Lo más significativo de este ensayo, lo que generará más discusión por lo que tiene de toma de postura, es la generosa apertura de su perspectiva. Jordi Gracia escribe con un sosiego medido desde el que reivindica la memoria de la resistencia democrática al mismo tiempo que trata de juzgar a cada cual en el torbellino de sus circunstancias. Son muchas las ideas preconcebidas que había que romper. Pese a lo que se tendía a pensar, aquellos que sufrieron lo que Miguel Salabert bautizó como “exilio interior” y trataron de abrirse paso en los puntos ciegos a donde no llegaban las zarpas del franquismo, jamás olvidaron el legado leal de los desterrados. Por otro lado, los que no quisieron volver no superan en integridad moral o política a los que decidieron regresar o incluso quedarse, todavía en tiempos de Franco: las de unos y otros fueron sólo distintas maneras de construir una cultura valiosa, veraz y productiva, en lucha contra la censura del interior o las distancias atlánticas.
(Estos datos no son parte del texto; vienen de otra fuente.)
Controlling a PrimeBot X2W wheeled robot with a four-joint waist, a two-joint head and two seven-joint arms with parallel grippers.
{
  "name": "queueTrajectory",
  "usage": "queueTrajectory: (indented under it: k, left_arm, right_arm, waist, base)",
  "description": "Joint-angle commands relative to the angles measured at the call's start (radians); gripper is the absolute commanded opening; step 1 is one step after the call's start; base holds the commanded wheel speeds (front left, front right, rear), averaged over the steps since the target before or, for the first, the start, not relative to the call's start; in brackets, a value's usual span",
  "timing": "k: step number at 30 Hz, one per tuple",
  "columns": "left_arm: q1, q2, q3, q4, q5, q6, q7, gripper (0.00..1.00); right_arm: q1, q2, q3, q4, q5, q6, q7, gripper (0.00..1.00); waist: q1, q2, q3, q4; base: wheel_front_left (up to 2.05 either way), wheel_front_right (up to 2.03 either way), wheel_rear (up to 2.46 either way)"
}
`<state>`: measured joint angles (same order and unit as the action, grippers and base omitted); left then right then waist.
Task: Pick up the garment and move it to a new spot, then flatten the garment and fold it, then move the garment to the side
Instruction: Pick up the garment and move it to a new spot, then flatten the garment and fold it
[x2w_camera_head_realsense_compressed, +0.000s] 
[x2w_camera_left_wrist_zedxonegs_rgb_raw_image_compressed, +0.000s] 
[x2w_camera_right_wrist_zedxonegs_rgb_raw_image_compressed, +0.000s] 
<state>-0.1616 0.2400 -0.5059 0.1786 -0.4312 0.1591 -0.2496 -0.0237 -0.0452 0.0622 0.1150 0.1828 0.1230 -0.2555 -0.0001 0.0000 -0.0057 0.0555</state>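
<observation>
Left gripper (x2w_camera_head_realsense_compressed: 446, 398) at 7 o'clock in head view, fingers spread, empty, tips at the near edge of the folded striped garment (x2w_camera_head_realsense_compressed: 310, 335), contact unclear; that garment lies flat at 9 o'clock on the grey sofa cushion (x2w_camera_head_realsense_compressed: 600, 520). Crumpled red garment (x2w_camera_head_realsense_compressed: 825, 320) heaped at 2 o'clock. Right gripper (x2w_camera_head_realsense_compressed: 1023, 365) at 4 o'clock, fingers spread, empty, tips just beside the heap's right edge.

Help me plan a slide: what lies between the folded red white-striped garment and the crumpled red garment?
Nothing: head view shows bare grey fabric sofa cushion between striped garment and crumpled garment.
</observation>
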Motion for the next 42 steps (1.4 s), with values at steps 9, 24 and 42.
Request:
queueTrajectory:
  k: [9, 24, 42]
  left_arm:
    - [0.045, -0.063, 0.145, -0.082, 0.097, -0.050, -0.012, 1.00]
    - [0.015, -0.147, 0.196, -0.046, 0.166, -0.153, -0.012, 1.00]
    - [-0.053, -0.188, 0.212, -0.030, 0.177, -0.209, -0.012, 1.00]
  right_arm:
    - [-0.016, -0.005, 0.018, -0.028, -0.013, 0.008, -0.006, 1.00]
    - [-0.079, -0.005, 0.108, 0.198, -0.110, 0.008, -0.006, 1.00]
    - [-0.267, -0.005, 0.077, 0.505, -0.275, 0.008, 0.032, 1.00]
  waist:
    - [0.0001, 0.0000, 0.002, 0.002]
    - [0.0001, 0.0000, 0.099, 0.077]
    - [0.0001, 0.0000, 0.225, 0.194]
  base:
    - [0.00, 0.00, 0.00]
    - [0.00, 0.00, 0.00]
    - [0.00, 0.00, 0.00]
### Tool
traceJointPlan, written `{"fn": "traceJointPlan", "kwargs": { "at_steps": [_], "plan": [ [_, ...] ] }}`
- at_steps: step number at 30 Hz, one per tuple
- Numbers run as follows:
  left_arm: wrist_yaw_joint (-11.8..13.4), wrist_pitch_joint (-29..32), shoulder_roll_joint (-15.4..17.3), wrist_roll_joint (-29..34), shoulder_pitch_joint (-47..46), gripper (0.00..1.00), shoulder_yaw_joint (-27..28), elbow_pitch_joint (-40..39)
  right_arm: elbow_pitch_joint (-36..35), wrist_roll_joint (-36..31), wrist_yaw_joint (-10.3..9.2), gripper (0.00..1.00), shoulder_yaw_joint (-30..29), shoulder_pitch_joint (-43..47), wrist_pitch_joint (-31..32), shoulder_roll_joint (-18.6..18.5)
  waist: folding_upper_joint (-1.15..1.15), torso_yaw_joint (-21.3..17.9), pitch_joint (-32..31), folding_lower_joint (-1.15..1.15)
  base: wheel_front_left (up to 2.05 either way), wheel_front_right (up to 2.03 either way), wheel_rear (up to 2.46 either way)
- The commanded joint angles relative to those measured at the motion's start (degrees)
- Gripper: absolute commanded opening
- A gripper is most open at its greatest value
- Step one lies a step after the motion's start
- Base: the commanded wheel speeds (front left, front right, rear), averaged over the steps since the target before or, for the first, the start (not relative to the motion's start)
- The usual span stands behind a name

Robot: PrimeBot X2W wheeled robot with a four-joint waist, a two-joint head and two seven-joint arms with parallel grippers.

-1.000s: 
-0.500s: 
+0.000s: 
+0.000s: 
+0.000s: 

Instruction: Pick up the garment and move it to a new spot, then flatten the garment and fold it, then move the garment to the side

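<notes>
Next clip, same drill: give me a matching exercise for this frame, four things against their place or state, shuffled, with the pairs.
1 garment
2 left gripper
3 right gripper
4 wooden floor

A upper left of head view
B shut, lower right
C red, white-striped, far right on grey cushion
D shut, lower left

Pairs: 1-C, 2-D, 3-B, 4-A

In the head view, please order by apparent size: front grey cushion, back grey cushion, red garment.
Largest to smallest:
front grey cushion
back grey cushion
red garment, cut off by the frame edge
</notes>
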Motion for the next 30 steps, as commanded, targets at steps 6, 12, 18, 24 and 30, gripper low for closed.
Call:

Cuando llegan los 80 y lo que el autor llama “democracia caníbal” se desinteresa por la obra de los exiliados no sería tanto en obediencia a un inexistente pacto por el olvido, sino a la necesidad natural de forjar un país nuevo con nuevos mimbres. Por eso, Gracia encuentra lógico que haya que esperar a la primera década del siglo XXI para que se produzca un “boom” en el interés de la sociedad española por todo aquello que conmemore o reconstruya el ciclo de la República, la Guerra Civil y el franquismo. Gracia considera que este proceso, en el que aún nos encontramos, se inaugura con el éxito de Soldados de Salamina en 2001, y admite que hasta el revisionismo más zafio y descaradamente neofranquista ocupa un lugar útil, aunque sea como revulsivo e impulso para otro tipo de propuestas más rigurosas. Para el autor de este ensayo, es sólo en este espacio mítico, hoy continuamente revisitado, donde el legado de la cultura exiliada, descartada en la Transición, ha encontrado al fin su lugar, un terreno feraz en el que al fin echar raíces y engendrar los frutos de un mañana insospechado.
Si esta visión comprensiva de las múltiples lecturas que el exilio hizo de sí mismo y de la manera en que su obra fue asumida por la sociedad española pudiera pecar de indulgente, no es tanto porque el autor considere que el mundo está bien hecho, como diría el otro Guillén, el padre, sino porque apuesta decididamente por abarcar la complejidad de lo humano y eludir la inanidad de los planteamientos rígidos y maximalistas que tanto abundan en los relatos que se hacen de esta época. A la intemperie es un valioso intento de superar la miopía histórica y atender por fin a las razones interiores que movieron —o paralizaron— a tantos de nuestros mejores intelectuales.